All of the data is to be restated word for word.

- **Data extract**
|---|

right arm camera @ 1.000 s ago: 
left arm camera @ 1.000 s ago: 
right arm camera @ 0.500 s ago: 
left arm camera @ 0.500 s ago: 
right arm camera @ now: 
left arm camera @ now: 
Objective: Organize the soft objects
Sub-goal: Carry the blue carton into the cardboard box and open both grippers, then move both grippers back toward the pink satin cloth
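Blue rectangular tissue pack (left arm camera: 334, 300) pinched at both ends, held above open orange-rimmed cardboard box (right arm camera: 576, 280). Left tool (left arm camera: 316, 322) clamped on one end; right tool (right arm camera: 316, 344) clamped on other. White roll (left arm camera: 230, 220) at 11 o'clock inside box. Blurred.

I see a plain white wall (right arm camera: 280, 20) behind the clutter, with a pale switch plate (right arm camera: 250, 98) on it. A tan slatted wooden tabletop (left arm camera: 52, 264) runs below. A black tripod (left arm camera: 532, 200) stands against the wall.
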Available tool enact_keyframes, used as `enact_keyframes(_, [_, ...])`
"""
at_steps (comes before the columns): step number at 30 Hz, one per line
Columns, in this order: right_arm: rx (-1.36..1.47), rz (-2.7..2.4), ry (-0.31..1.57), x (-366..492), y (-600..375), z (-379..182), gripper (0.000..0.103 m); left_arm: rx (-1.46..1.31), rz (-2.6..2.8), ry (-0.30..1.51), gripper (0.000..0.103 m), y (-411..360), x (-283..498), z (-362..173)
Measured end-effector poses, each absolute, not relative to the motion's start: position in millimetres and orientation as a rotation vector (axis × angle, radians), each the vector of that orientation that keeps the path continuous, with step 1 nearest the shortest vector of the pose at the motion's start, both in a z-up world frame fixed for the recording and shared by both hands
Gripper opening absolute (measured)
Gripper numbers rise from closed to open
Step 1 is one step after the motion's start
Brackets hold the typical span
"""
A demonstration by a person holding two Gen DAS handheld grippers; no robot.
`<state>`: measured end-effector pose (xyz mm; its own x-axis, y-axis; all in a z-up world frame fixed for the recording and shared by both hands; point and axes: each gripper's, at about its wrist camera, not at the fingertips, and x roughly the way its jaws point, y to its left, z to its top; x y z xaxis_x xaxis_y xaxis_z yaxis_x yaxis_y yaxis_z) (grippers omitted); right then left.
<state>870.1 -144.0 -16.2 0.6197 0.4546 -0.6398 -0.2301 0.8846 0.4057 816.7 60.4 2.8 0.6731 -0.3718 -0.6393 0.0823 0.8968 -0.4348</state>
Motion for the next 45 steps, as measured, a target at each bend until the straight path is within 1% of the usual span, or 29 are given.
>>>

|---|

- **Result of the exercise**
right arm camera @ 1.000 s ago: 
left arm camera @ 1.000 s ago: 
right arm camera @ 0.500 s ago: 
left arm camera @ 0.500 s ago: 
right arm camera @ now: 
left arm camera @ now: 
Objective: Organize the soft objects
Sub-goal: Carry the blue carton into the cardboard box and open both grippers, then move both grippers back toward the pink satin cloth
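Blue rectangular tissue pack (left arm camera: 334, 300) pinched at both ends, held above open orange-rimmed cardboard box (right arm camera: 576, 280). Left tool (left arm camera: 316, 322) clamped on one end; right tool (right arm camera: 316, 344) clamped on other. White roll (left arm camera: 230, 220) at 11 o'clock inside box. Blurred.

I see a plain white wall (right arm camera: 280, 20) behind the clutter, with a pale switch plate (right arm camera: 250, 98) on it. A tan slatted wooden tabletop (left arm camera: 52, 264) runs below. A black tripod (left arm camera: 532, 200) stands against the wall.
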Available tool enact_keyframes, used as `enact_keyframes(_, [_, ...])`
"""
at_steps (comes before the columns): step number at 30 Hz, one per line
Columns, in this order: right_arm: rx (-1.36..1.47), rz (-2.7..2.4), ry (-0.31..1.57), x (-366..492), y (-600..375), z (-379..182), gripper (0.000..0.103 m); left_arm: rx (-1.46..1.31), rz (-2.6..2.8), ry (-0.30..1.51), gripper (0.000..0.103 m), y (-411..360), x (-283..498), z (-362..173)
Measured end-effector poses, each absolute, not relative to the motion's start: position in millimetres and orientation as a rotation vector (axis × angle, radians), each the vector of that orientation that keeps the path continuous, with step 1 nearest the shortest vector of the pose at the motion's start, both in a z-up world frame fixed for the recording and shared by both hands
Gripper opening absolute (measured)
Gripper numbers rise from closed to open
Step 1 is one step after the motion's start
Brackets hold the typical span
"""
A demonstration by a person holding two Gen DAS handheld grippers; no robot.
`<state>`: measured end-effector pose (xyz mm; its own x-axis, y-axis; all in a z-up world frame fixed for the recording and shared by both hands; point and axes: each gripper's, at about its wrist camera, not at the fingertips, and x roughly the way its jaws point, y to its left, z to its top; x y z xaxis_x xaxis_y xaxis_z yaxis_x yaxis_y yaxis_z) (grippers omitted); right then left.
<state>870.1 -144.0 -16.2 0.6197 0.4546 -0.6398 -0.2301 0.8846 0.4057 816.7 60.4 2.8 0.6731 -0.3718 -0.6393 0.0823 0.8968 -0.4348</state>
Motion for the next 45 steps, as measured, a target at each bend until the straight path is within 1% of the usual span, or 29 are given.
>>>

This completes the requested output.